We are outraged. We are furious. We are not, however, surprised. It was not without reason that we left the camps ourselves.
How can it happen—again—that so-called “security” personnel have tortured, humiliated, abused, and attacked innocent people? How can it happen that these so-called “security” personnel photographed themselves, smiling, while committing these atrocities? And how can it be that, once again, investigators are claiming that “there is no evidence of a racist or xenophobic motivation” behind them?
We ask these questions, bewildered, but we already know the answers.
Comparisons to Guantánamo and Abu Ghraib are appropriate. How can it happen? It always happens, historically speaking, when people are dehumanized, when people are not regarded as people. These abuses just now brought to light are only the tip of the massive iceberg of systematic dehumanization confronting refugees on a daily basis in Germany.
When you talk about “full boats,” “floods” of refugees, “asylum fraud” and a “burden” on society, you are not talking about people, but numbers. Dangerous numbers. When people in refugee centers—CAMPS—are surveilled and isolated, they are not being treated as people, but as a problem. A dangerous problem.
We are not a problem. We are not a “flood.” We are not numbers, not perps. We are people; people who fled to Europe fearing for our lives; we have not come to Germany for no reason.
True to current trends of privatization, the state has handed off the duty of accommodating asylum seekers to private companies. These companies are only interested in squeezing profits out of the business to be found in people seeking protection. It is just plain cynical how the German state—one of the world’s richest—and private companies work, hand in glove, for political and economic gain through the abuse of refugees, ignoring our human rights. We are not commodities!

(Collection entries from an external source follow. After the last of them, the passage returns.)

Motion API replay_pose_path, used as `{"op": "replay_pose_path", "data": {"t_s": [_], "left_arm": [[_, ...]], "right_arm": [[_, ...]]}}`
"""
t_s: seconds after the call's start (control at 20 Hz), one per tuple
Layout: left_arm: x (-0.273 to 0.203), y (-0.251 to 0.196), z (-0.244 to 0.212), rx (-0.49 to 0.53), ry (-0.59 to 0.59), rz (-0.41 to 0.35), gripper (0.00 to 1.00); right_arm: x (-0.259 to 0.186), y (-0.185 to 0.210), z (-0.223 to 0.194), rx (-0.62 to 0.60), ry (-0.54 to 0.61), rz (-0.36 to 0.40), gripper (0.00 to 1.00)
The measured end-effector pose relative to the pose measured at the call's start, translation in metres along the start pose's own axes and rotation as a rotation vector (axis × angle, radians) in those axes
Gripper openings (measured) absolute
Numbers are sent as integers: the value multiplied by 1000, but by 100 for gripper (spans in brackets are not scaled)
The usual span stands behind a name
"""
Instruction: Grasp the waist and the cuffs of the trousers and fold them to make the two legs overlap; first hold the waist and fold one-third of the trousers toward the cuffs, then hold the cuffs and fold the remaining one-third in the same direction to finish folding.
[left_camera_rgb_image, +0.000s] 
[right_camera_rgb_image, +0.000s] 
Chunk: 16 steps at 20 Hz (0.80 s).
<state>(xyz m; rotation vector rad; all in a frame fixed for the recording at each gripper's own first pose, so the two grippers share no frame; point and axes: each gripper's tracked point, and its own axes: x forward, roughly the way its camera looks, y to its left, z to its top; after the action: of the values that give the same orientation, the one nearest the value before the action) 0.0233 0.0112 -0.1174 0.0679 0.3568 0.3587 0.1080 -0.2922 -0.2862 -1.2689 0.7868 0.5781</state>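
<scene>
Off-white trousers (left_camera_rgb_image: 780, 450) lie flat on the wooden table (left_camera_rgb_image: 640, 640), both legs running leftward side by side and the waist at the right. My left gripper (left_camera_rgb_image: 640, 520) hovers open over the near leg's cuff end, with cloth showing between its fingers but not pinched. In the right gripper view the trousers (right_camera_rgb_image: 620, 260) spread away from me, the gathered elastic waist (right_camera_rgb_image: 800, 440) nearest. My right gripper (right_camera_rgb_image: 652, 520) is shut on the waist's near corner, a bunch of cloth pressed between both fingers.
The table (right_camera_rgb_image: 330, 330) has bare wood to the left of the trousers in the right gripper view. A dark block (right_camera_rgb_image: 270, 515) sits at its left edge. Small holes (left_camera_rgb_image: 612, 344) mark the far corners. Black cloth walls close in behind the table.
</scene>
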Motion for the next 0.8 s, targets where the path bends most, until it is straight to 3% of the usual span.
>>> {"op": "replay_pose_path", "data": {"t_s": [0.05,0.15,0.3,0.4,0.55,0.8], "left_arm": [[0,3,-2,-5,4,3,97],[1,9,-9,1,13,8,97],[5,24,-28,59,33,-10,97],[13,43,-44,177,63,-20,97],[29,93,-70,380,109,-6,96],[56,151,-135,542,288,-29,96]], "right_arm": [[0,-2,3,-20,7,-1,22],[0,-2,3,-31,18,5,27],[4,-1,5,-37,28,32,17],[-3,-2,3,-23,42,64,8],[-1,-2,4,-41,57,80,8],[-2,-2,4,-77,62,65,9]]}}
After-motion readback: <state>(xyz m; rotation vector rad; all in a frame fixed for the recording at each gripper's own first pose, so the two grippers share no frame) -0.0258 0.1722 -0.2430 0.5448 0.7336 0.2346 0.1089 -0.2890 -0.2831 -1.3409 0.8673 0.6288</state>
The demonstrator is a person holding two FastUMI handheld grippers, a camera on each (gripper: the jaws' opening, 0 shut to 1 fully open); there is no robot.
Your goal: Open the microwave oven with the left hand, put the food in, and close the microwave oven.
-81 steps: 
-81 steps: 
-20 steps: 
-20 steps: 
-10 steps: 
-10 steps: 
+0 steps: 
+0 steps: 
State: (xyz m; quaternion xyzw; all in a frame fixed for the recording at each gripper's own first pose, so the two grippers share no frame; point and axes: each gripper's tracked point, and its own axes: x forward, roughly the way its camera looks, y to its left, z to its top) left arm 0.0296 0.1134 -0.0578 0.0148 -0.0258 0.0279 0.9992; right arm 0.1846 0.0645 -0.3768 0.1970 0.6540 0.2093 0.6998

There is no question that handing such solemn tasks of state over to private companies is criminal. But public discourse continuously attempts to tiptoe around these glaring examples of crimes of state. It’s not just about these specific cases, or about these specific “security” personnel. It’s not just about whether or not it is right to assign the task of accommodating refugees to private companies.
It’s about the basic fact that the entire German camp system is fundamentally misanthropic, and is in and of itself a gross violation of human rights. It can only exist as part of a broader and deeper system of dehumanization and criminalization.
This kind of dehumanization and criminalization, it should be said, has a long tradition in Germany and in Europe. For this reason (but not for this reason alone), it falls to you, citizens and politicians of the Federal Republic of Germany, to change this immediately. Do not let yourselves become collaborators in this crime.
For years we have taken our struggle to the streets, not just to end the camp system, but also to abolish compulsory housing and for an immediate end to deportations; for humane treatment of all people; for our basic rights, and the basic rights of all. We will keep fighting until we achieve these goals.
Today, as any day, we call loudly for an end to the camp system and demand our right to self-determination in housing.
As long as there are these camps, and people are not regarded as people, these kinds of crimes will continue to be committed.
Come together in solidarity and rage! Stand up and say NO! This is happening in your name!
End the camp system!
End compulsory housing!
Stop deportations!
Sympathy and solidarity to all people humiliated, abused, and killed in German camps.